Agronomy Bulletin 105 ─ Grasshopper Damage

Actively scout for grasshoppers to prevent crop yield loss.

Situation

Grasshopper population levels are highest during hot, dry summers. Active scouting and applying appropriate crop management practices can help guard your crop from damage.

Factors to Consider

  • Temperature
  • Identifying damage
  • Crop rotation
  • Insecticides
  • Insect biology

Action Plan

  1. Understand the life cycle of a grasshopper. The economically significant species of grasshoppers overwinter in egg pods below the soil surface. Eggs are deposited in pods from August through October.
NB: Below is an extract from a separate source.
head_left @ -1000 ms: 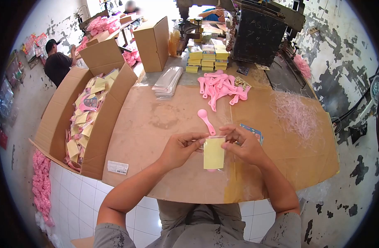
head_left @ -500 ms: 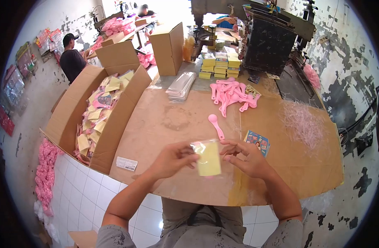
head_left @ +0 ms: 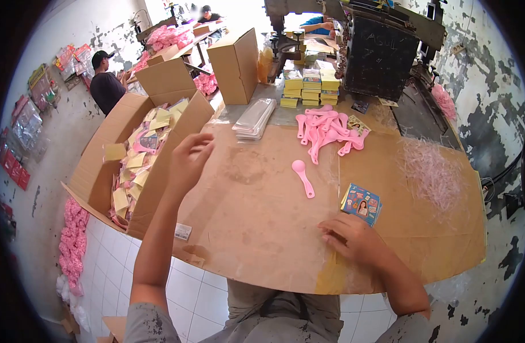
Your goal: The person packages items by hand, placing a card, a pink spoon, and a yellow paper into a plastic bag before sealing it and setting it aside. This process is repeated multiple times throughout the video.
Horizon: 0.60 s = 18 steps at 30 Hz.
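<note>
My left hand (head_left: 191, 161) is raised beside the near wall of the big carton (head_left: 166, 163), its fingers loosely stretched with nothing in them. A yellow-backed packet (head_left: 114, 152) shows against the carton's far inner wall, apart from my hand; I cannot tell whether it is in the air or touching. My right hand (head_left: 354, 239) is low over the table, fingers apart and empty, just in front of a small stack of blue printed cards (head_left: 362, 204). A single pink spoon (head_left: 303, 178) lies ahead of it, short of a pile of pink spoons (head_left: 325, 130).
Clear plastic bags (head_left: 255, 119) lie stacked mid-table, with card stacks (head_left: 311, 86) behind. Shredded pink strands (head_left: 433, 174) are at the right. A tall carton (head_left: 234, 66) and a black machine box (head_left: 379, 54) stand at the back. A person (head_left: 107, 84) is beyond the carton.
The yellow-backed packet has left my hands and is now over at the carton. My left hand has swung up and left toward the carton; my right hand has dropped slightly, nearer the table.
</note>
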Each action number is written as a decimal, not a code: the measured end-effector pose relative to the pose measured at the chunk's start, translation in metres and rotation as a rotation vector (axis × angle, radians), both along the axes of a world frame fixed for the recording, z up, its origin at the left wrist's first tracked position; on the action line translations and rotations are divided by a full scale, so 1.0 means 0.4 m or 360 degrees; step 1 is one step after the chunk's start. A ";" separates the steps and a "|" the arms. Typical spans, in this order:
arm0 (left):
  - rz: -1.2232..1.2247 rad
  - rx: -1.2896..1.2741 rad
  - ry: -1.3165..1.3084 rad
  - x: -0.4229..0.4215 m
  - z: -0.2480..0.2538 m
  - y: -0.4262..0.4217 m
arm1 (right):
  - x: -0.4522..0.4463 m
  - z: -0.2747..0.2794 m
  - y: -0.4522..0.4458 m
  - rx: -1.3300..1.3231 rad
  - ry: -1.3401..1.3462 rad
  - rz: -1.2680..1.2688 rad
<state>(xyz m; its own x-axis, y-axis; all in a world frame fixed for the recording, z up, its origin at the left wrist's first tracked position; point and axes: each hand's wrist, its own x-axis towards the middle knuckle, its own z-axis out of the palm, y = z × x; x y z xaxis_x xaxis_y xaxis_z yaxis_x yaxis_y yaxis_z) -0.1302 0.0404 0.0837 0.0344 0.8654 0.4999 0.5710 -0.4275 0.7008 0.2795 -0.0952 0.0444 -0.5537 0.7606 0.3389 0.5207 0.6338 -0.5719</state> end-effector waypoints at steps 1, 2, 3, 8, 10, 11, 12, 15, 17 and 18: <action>-0.0026 0.0037 0.0164 0.018 0.007 0.048 | -0.005 -0.003 0.000 0.0123 -0.0025 0.0015; -0.0008 0.0043 0.0285 0.034 0.007 0.100 | -0.007 -0.009 0.000 0.0137 -0.0023 0.0028; 0.0010 0.0051 0.0403 0.049 0.001 0.153 | -0.006 -0.016 0.001 0.0152 -0.0023 0.0040; -0.0020 -0.0113 0.0830 0.096 -0.035 0.355 | -0.001 -0.039 0.012 0.0191 0.0028 0.0070; -0.0056 -0.0234 0.0977 0.117 -0.032 0.395 | 0.003 -0.052 0.015 0.0238 0.0026 0.0087; -0.0075 -0.0350 0.1034 0.123 -0.033 0.410 | 0.004 -0.056 0.015 0.0228 0.0005 0.0100; -0.0094 -0.0467 0.1088 0.133 -0.026 0.417 | 0.006 -0.058 0.013 0.0217 -0.0018 0.0112; -0.0144 -0.0600 0.1173 0.144 -0.020 0.437 | 0.011 -0.062 0.008 0.0200 -0.0083 0.0124; -0.0177 -0.0612 0.1171 0.136 -0.017 0.450 | 0.010 -0.061 0.008 0.0208 -0.0106 0.0123; -0.0194 -0.0620 0.1149 0.134 -0.013 0.453 | 0.009 -0.060 0.007 0.0216 -0.0112 0.0124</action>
Depending on the species, a female may produce up to 25 pods, each containing up to 100 eggs. Most grasshopper eggs hatch from late May through early July, with only one generation produced each year. Young grasshoppers (nymphs) resemble small adults without wings.
  2. Proactively scout for grasshoppers. Scouting should begin in May. Grasshopper infestations have the greatest impact in field crops when the weather is hot and dry. They often first appear in weedy areas of roadsides, fencerows and irrigation ditches. After those plants are eaten or dried down, grasshoppers migrate in search of new food sources, such as irrigated crops or newly emerged winter wheat. Grasshoppers begin feeding on food sources in field margins and then multiply throughout the field.
  3. Identify damage. Grasshopper injury is most often associated with rangeland, corn, small grains and vegetable crops. However, during heavy infestations, they will attack trees, shrubs, flowers, lawn grasses and other types of vegetation. Grasshoppers have chewing mouthparts, and their feeding destroys the plants.
  4. Consider control options. Begin by estimating the number of grasshoppers per square yard, surveying several sites within a field to ensure a representative estimate of the infestation level. Refer to Table 1 from Colorado State University to determine the need for treatment. Depending on individual situations, including the value of the crop, treatment may be necessary when populations reach or exceed 40 nymphs per square yard.
  5. Take action with insecticides. Depending upon the infestation level of the grasshoppers, their size and other considerations, field margins can be treated effectively with low rates of an appropriate insecticide. Larger-sized grasshoppers can require higher rates. For control of grasshoppers, consider Cobalt® Advanced insecticide. As always, growers, consultants and applicators should understand and follow all label directions.

Summary

Uncontrolled grasshoppers can reduce yield in row crops during hot, dry summers. Work with your Mycogen Seeds customer agronomist or trusted agronomic adviser to assess infestations and determine the appropriate course of action to prevent damage.